Every line of the listing that contains the word "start" is to be copied out.
------ Extracted data ------
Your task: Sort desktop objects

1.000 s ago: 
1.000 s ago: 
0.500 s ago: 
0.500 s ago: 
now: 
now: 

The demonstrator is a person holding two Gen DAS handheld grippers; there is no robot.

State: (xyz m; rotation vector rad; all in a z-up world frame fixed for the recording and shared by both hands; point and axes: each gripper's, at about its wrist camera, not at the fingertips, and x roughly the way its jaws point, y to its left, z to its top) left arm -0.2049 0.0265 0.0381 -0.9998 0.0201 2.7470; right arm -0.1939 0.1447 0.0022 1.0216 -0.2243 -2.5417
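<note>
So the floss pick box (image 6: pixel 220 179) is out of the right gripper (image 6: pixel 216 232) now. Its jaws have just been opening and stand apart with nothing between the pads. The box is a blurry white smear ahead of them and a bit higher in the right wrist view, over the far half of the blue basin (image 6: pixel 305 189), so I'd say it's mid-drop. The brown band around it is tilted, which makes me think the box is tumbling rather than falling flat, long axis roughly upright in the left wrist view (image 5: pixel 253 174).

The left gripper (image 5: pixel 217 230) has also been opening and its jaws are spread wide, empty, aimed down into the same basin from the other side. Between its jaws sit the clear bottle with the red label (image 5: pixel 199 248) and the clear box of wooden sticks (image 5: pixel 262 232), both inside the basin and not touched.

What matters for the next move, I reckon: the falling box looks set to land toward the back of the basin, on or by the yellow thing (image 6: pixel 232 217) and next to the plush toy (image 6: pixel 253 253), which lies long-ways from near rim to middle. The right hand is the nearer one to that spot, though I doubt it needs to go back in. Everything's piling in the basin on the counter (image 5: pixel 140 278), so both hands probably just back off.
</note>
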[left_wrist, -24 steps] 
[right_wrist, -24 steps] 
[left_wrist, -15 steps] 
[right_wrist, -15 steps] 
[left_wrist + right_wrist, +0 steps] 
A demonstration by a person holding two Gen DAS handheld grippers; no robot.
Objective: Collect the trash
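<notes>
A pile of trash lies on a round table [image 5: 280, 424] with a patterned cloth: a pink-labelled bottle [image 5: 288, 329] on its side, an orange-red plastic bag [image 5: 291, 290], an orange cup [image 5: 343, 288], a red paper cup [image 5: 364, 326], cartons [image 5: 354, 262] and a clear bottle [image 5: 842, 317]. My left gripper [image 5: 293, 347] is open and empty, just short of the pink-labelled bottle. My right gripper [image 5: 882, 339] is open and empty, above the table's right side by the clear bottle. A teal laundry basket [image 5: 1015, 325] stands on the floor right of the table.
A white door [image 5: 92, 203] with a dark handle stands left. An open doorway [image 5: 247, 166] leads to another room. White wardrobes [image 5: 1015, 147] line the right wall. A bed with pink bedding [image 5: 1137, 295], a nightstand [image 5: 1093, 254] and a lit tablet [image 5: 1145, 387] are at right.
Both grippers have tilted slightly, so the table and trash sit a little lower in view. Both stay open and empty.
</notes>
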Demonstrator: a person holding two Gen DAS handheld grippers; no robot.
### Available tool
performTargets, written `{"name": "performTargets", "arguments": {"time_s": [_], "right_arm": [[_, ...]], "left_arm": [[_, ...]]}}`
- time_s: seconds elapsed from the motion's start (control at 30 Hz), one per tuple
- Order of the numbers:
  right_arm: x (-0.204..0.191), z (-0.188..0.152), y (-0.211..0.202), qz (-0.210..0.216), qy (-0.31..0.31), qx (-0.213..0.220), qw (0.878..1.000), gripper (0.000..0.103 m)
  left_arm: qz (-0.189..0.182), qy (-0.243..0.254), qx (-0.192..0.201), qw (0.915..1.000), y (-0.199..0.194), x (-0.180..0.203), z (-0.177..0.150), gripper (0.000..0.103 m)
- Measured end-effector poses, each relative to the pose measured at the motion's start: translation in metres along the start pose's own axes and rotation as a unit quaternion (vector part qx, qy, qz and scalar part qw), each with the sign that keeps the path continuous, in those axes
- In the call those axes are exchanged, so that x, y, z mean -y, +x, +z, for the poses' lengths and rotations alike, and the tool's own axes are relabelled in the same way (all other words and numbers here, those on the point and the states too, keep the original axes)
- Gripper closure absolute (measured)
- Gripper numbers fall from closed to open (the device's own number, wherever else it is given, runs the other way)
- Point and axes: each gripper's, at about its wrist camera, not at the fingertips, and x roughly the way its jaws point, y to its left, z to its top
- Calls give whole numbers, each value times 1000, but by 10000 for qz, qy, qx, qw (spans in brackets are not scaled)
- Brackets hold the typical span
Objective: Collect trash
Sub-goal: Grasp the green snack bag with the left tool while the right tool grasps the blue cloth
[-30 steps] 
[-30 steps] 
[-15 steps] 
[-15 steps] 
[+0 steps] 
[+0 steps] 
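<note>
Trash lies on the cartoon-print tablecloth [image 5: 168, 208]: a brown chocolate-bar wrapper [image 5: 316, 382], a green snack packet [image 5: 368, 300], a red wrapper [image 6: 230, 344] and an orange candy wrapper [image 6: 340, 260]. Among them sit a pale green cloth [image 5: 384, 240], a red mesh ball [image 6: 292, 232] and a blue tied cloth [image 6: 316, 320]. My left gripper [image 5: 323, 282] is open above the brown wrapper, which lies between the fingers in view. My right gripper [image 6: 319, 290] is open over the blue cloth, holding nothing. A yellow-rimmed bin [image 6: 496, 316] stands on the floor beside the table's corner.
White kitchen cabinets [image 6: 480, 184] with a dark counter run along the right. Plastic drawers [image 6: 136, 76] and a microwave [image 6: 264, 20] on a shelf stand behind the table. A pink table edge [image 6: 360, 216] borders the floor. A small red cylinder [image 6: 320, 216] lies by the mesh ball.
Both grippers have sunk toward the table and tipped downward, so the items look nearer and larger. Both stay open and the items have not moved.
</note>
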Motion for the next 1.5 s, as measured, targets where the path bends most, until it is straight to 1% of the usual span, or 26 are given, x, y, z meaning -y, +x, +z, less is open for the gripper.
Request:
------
• _Result below_:
- time_s: seconds elapsed from the motion's start (control at 30 Hz), one per tuple
- Measured end-effector poses, each relative to the pose measured at the motion's start: translation in metres along the start pose's own axes and rotation as a unit quaternion (vector part qx, qy, qz and scalar part qw), each with the sign that keeps the path continuous, in those axes

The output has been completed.